PROBLEM STATEMENT: Without the images, reproduce every entry exactly.
══ SUPPLIED RECORDS
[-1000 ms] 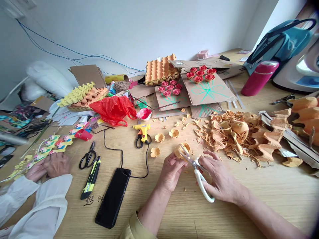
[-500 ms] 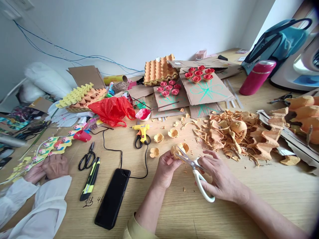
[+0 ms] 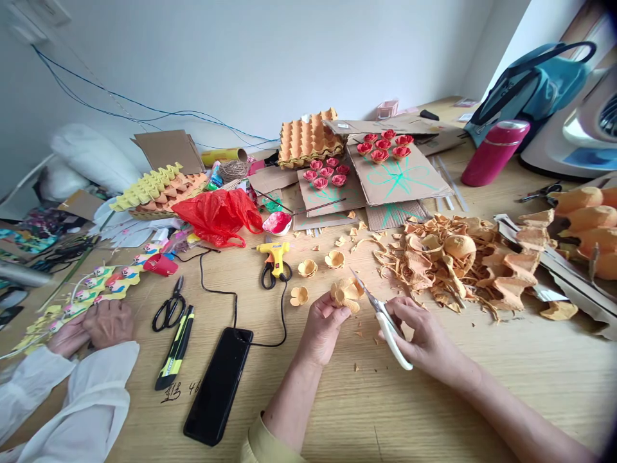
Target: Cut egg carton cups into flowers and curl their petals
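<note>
Between the thumb and fingers of my left hand [image 3: 322,331] is a petal-shaped egg-carton cup [image 3: 345,292], pale orange, held above the table. My right hand [image 3: 417,331] grips white-handled scissors [image 3: 391,334] by the loops. Their blades point up and left, nearly together, just right of the cup and apart from it. Several cut egg-carton flowers [image 3: 335,259] lie beyond my left hand. A heap of egg-carton scraps [image 3: 434,257] spreads past my right hand.
A yellow glue gun [image 3: 274,256], a phone [image 3: 218,386], a box cutter [image 3: 175,347] and black scissors [image 3: 168,307] lie to the left. Another person's hands [image 3: 106,325] rest at far left. Red-painted flowers [image 3: 380,155] stand on cardboard [image 3: 405,180] behind; a pink bottle [image 3: 494,154] stands right.
The scissors have come away from the cup, moving slightly right, and their blades have closed up. My left hand stays in nearly the same place, the cup turned a little.
</note>
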A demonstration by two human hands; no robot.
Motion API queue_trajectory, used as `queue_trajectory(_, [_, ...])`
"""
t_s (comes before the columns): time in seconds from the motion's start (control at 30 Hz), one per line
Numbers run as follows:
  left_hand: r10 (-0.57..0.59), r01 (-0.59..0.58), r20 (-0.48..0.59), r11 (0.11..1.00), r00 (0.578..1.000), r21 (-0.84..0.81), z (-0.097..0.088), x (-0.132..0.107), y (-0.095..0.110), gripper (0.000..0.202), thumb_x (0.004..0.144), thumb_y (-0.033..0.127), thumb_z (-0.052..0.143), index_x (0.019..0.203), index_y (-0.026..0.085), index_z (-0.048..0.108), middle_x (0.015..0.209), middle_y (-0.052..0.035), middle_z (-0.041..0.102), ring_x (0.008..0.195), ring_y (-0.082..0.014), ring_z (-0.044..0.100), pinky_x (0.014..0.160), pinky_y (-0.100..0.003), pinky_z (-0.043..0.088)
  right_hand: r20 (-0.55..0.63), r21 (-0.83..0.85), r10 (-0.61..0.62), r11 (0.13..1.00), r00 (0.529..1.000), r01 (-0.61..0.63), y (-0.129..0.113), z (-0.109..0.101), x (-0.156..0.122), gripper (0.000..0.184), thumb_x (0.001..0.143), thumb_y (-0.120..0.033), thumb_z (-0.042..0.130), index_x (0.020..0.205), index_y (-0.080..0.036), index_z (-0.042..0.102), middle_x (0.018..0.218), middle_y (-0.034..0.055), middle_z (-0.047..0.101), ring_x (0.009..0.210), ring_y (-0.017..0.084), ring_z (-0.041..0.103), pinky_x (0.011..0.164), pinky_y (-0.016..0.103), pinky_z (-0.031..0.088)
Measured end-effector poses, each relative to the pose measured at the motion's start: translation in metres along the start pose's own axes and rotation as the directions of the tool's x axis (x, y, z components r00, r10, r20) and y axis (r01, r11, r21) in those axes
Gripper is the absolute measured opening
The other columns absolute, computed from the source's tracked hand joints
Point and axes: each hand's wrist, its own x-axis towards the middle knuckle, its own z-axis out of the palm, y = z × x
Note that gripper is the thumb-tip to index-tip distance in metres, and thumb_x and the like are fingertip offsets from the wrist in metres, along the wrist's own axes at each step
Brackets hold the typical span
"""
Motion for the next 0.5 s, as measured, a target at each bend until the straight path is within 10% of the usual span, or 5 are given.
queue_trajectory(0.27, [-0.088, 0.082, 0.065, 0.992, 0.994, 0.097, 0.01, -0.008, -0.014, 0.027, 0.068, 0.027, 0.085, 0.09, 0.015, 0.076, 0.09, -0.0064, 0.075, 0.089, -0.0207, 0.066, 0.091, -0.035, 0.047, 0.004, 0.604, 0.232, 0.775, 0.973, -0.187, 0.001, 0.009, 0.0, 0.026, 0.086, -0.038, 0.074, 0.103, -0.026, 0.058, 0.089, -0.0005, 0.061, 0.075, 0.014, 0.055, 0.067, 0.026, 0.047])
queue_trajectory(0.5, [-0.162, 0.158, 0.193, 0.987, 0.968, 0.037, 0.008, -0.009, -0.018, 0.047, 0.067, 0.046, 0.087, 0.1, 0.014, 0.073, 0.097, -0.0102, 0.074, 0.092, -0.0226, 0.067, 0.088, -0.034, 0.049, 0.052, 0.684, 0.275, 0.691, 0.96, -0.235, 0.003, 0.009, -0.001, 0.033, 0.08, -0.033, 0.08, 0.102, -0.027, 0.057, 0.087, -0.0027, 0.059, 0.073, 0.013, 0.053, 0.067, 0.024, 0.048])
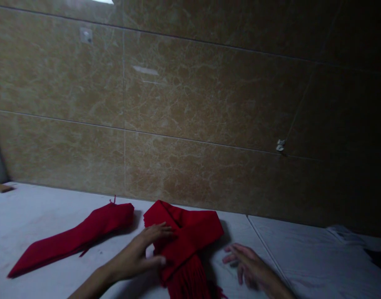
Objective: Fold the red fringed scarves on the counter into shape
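Note:
A red scarf (190,236) with a fringed end lies bunched on the white surface (37,216) near the wall. My left hand (143,251) rests on its left edge, fingers stretched over the fabric and thumb against the side. My right hand (248,261) hovers just right of the scarf, fingers spread, holding nothing. Another long red strip of scarf (74,238) lies flat to the left, running from the middle down toward the left; whether it joins the bunched part is unclear.
A brown marble-tiled wall (193,116) rises right behind the surface. A small wooden piece (1,187) sits at the far left edge. Papers (346,234) and something dark lie at the far right. A seam (265,245) splits the surface.

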`<state>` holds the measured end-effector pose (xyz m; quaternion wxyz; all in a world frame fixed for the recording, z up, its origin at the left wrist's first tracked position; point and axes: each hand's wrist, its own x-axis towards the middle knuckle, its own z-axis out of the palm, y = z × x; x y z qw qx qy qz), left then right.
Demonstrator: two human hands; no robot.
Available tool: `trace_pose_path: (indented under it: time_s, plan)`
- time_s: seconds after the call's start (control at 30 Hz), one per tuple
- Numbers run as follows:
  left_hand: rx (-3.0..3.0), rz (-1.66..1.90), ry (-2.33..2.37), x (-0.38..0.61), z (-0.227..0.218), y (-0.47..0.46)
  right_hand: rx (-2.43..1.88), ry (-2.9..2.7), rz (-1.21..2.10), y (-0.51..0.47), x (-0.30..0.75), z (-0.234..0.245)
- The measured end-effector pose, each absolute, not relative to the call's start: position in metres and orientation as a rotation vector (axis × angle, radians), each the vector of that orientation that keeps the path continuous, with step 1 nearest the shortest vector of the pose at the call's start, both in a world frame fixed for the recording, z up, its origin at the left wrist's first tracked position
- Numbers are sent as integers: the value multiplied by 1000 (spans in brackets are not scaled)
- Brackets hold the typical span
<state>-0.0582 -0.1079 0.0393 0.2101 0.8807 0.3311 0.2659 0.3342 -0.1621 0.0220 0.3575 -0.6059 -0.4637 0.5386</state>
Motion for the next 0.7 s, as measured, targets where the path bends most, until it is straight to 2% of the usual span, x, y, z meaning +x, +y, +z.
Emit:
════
SOLUTION:
[-1000 ms] 
[-500 ms] 
[+0 ms] 
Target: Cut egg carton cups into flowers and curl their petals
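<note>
Between the thumb and fingers of my left hand [image 3: 322,331] is a petal-shaped egg-carton cup [image 3: 345,292], pale orange, held above the table. My right hand [image 3: 417,331] grips white-handled scissors [image 3: 391,334] by the loops. Their blades point up and left, nearly together, just right of the cup and apart from it. Several cut egg-carton flowers [image 3: 335,259] lie beyond my left hand. A heap of egg-carton scraps [image 3: 434,257] spreads past my right hand.
A yellow glue gun [image 3: 274,256], a phone [image 3: 218,386], a box cutter [image 3: 175,347] and black scissors [image 3: 168,307] lie to the left. Another person's hands [image 3: 106,325] rest at far left. Red-painted flowers [image 3: 380,155] stand on cardboard [image 3: 405,180] behind; a pink bottle [image 3: 494,154] stands right.
The scissors have come away from the cup, moving slightly right, and their blades have closed up. My left hand stays in nearly the same place, the cup turned a little.
</note>
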A demonstration by two human hands; no robot.
Motion API queue_trajectory, used as `queue_trajectory(_, [_, ...])`
"""
t_s (comes before the columns): time in seconds from the motion's start (control at 30 Hz), one per line
Numbers run as follows:
  left_hand: r10 (-0.57..0.59), r01 (-0.59..0.58), r20 (-0.48..0.59), r11 (0.11..1.00), r00 (0.578..1.000), r21 (-0.84..0.81), z (-0.097..0.088), x (-0.132..0.107), y (-0.095..0.110), gripper (0.000..0.202), thumb_x (0.004..0.144), thumb_y (-0.033..0.127), thumb_z (-0.052..0.143), index_x (0.019..0.203), index_y (-0.026..0.085), index_z (-0.048..0.108), middle_x (0.015..0.209), middle_y (-0.052..0.035), middle_z (-0.041..0.102), ring_x (0.008..0.195), ring_y (-0.082..0.014), ring_z (-0.044..0.100), pinky_x (0.014..0.160), pinky_y (-0.100..0.003), pinky_z (-0.043..0.088)
  right_hand: r20 (-0.55..0.63), r21 (-0.83..0.85), r10 (-0.61..0.62), r11 (0.13..1.00), r00 (0.529..1.000), r01 (-0.61..0.63), y (-0.129..0.113), z (-0.109..0.101), x (-0.156..0.122), gripper (0.000..0.184), thumb_x (0.001..0.143), thumb_y (-0.120..0.033), thumb_z (-0.042..0.130), index_x (0.020..0.205), index_y (-0.080..0.036), index_z (-0.042..0.102), middle_x (0.018..0.218), middle_y (-0.034..0.055), middle_z (-0.047..0.101), ring_x (0.009..0.210), ring_y (-0.017..0.084), ring_z (-0.041..0.103), pinky_x (0.011..0.164), pinky_y (-0.016..0.103), pinky_z (-0.031..0.088)
Measured end-effector poses, each relative to the pose measured at the motion's start: translation in metres along the start pose's own axes and rotation as the directions of the tool's x axis (x, y, z components r00, r10, r20) and y axis (r01, r11, r21) in those axes
Gripper is the absolute measured opening
The other columns absolute, computed from the source's tracked hand joints
Point and axes: each hand's wrist, its own x-axis towards the middle knuckle, its own z-axis out of the palm, y = z × x
Note that gripper is the thumb-tip to index-tip distance in metres, and thumb_x and the like are fingertip offsets from the wrist in metres, along the wrist's own axes at each step
Brackets hold the typical span
"""
Motion for the next 0.5 s, as measured, a target at each bend until the straight path is within 10% of the usual span, or 5 are given.
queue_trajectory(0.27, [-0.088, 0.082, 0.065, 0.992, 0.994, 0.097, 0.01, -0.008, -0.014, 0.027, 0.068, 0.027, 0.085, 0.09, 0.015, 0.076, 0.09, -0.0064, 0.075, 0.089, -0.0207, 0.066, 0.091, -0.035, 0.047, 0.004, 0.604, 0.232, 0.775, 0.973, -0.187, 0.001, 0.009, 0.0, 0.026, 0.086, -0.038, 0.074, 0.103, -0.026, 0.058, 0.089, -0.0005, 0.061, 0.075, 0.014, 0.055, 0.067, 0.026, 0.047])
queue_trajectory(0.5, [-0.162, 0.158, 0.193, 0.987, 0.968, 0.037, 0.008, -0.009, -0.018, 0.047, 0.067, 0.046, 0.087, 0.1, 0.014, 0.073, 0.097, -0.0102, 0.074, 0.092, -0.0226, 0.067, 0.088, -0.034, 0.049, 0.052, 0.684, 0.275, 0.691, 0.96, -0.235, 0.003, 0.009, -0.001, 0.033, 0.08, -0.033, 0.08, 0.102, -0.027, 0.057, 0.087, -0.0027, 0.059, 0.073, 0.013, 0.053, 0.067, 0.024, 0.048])
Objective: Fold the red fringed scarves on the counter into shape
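Note:
A red scarf (190,236) with a fringed end lies bunched on the white surface (37,216) near the wall. My left hand (143,251) rests on its left edge, fingers stretched over the fabric and thumb against the side. My right hand (248,261) hovers just right of the scarf, fingers spread, holding nothing. Another long red strip of scarf (74,238) lies flat to the left, running from the middle down toward the left; whether it joins the bunched part is unclear.
A brown marble-tiled wall (193,116) rises right behind the surface. A small wooden piece (1,187) sits at the far left edge. Papers (346,234) and something dark lie at the far right. A seam (265,245) splits the surface.
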
`<state>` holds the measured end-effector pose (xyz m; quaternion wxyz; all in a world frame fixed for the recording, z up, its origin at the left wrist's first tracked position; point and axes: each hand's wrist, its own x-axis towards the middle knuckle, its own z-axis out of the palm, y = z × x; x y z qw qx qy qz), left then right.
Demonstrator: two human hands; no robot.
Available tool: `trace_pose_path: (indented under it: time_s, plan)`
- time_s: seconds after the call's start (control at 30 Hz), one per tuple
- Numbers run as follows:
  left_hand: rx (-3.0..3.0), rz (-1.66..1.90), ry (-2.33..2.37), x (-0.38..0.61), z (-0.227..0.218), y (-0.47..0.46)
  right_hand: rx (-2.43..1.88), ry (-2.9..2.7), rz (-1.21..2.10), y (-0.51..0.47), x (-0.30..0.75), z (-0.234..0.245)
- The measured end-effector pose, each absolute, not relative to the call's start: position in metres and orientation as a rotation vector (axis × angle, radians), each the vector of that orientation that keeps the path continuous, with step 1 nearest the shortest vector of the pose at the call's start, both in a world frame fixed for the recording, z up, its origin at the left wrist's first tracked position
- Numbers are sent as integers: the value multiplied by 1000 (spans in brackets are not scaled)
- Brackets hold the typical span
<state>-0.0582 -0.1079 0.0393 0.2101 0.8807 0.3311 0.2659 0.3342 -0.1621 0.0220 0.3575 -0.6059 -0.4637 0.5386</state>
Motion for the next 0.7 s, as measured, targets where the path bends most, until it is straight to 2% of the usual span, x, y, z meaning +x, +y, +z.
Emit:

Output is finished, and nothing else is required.